Property Negotiation in the Czech Republic - Four Critical Points
The "must know" factors a Western buyer should be aware of when buying a new home in Prague
Negotiation has rightly been called an art. It is a vital skill in life, although some are naturally better at it than others. One can continue to improve however, and the proof of mastery is in the results achieved.
Let's go through four critical points related to negotiating the purchase of property in the Czech Republic:
1. Have it clear in your mind as to what you're after, and what would be acceptable or non-acceptable in terms of the deal.
Many clients come to us with their hearts set on a specific piece of property. Who can blame them? However, the attitude of obtaining a property at any cost really puts the buyer at a disadvantage.
The best scenario is for a client to pre-decide what they feel the market value is for the property, and what the acceptable terms of payment are.
This information can only be acquired through time and getting to know the local market. Of course, speaking with locals who are authoritative on the subject is a big advantage as well.
2. Think about the possible negotiation factors for the other party.
In the Czech Republic, there is a difference in negotiation depending if the buyer is purchasing with cash as opposed to a mortgage -- in particular with re-sale purchases. This factor alone can be worth up to a seven percent discount, depending on what property sector the intended purchase is in.
Another factor to consider is having your purchase mechanism in place. Many experienced Czech real estate agents have had agreed offers with starry-eyed foreigners, only to have the deal go down the drain, as it can take weeks, or even months to acquire residency or set up an SRO. Having these in place, and informing the agent and seller, shows that you're a serious buyer.
3. Make friends with the person with whom you are bargaining.
On the visit to the property, be certain to show respect to both the seller and the agent. If you can get them to have some sort of emotional involvement with you, it really helps in terms of whether they will later make concessions.
Basic politeness in the Czech Republic includes offering to take off your shoes upon entering a residence; acknowledging the owner/agent and shaking their hands; and asking permission before entering rooms or opening doors in their residence. A little bit of Czech also helps!

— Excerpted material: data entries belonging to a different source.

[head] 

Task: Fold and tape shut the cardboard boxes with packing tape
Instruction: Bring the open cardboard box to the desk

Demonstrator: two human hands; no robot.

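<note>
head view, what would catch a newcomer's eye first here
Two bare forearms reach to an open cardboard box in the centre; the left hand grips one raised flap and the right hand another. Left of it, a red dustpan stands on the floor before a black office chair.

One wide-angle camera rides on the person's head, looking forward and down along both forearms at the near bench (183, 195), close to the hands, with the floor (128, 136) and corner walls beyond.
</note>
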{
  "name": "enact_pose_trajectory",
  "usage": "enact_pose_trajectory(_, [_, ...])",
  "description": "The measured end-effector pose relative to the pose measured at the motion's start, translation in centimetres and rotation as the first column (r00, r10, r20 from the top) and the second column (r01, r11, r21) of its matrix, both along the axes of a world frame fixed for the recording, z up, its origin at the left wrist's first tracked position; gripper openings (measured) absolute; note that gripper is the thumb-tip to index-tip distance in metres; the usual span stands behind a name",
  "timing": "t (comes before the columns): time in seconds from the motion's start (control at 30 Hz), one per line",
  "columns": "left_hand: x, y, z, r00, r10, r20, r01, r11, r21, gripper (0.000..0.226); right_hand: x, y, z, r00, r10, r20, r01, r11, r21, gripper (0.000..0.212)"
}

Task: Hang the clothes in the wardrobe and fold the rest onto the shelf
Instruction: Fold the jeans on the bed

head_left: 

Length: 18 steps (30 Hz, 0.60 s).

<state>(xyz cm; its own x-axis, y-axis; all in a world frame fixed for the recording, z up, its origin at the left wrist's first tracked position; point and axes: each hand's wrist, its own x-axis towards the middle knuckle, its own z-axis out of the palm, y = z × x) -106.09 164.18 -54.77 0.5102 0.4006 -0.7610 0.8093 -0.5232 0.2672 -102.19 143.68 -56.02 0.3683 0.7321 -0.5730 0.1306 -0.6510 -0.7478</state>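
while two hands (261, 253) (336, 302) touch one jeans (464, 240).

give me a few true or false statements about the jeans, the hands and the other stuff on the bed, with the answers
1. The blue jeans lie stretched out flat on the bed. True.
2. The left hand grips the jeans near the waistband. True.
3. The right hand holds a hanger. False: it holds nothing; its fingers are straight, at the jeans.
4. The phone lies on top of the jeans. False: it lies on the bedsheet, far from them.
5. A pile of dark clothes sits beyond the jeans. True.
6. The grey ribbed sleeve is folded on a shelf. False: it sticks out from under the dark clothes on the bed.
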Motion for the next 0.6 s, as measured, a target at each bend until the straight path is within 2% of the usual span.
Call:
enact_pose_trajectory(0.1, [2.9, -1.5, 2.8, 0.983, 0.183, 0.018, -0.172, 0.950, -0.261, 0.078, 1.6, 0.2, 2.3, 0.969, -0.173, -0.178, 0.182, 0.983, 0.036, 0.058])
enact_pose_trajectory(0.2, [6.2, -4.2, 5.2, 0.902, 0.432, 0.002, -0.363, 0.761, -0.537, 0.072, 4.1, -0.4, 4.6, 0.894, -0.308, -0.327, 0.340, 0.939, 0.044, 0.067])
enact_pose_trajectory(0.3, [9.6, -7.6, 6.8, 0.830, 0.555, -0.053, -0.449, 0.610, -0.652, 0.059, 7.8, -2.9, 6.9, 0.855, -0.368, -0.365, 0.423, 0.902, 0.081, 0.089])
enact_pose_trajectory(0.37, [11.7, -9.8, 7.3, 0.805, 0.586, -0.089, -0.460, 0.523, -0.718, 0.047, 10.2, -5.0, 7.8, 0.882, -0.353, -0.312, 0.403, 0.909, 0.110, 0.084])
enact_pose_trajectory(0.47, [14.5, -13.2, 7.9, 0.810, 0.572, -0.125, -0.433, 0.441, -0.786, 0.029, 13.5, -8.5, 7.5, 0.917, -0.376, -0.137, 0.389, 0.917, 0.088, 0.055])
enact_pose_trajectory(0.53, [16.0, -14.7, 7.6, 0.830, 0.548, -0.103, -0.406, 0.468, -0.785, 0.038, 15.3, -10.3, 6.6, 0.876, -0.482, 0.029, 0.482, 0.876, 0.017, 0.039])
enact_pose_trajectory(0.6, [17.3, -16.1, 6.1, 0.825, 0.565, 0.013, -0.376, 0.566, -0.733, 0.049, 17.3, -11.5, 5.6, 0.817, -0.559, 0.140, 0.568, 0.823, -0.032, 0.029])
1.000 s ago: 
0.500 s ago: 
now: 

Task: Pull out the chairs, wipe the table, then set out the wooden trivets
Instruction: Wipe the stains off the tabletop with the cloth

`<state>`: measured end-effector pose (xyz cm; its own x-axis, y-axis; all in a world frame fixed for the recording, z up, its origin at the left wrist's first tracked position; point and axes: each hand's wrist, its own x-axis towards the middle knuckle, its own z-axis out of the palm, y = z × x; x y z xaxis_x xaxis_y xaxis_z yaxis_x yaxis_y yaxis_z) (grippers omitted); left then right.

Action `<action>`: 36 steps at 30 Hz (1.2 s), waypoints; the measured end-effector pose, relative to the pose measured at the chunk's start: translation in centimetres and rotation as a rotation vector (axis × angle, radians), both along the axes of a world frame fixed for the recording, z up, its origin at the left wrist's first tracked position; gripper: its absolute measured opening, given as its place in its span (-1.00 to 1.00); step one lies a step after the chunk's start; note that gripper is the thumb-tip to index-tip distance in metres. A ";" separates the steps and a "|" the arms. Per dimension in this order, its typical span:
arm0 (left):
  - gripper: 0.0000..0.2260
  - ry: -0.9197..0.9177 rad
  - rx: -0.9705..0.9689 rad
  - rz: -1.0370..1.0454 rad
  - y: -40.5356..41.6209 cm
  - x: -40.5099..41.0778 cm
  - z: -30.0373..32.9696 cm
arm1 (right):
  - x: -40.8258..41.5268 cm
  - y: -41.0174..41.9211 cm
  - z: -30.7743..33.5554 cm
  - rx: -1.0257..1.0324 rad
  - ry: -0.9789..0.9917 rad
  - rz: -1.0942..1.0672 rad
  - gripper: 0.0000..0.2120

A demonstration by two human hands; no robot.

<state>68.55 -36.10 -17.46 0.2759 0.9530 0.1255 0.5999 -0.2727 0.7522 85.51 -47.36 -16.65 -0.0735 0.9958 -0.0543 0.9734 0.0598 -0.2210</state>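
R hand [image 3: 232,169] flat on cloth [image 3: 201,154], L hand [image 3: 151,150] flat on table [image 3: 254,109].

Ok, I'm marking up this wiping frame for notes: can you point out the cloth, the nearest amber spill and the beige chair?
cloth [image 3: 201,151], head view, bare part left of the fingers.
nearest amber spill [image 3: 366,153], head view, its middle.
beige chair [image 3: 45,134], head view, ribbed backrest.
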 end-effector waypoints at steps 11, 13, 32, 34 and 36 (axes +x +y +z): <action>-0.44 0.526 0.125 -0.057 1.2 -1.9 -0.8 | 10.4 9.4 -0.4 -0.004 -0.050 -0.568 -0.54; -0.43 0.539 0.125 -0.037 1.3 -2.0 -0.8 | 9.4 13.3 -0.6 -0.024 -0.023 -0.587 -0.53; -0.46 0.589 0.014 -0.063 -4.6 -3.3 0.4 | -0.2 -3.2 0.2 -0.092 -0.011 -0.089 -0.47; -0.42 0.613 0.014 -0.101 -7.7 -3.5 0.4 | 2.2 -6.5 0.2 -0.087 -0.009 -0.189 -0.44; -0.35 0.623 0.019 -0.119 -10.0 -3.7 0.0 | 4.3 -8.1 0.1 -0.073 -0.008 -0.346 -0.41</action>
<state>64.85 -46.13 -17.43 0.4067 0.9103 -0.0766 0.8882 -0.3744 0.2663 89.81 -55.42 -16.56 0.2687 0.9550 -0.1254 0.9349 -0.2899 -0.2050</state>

4. Be aware of the market conditions and local attitudes toward negotiation.
Of course, when properties of a certain size and price are moving quickly, the owners will be less inclined to offer concessions, knowing they can wait a few days and sell without concessions. A good local contact will help you determine if your target market is such.
Also, Czech people typically expect to get the price they are asking for a property. The idea of negotiating off of the listed property, or that the buyer will want to feel they got a deal, is not obvious to them. This is largely a Western way of buying property, and may make it difficult for them to buy in the Czech market because of the expectation of a discount.
Three final tips on negotiation:
Eddie's First Law of Business:
Never conduct negotiations before 10am or after 4pm. Before 10 you appear too anxious, and after four they think you're desperate.
If you cannot convince them, confuse them.
Say no, then negotiate.
This article first appeared in the November/December 2006 Czech Point 101 Newsletter.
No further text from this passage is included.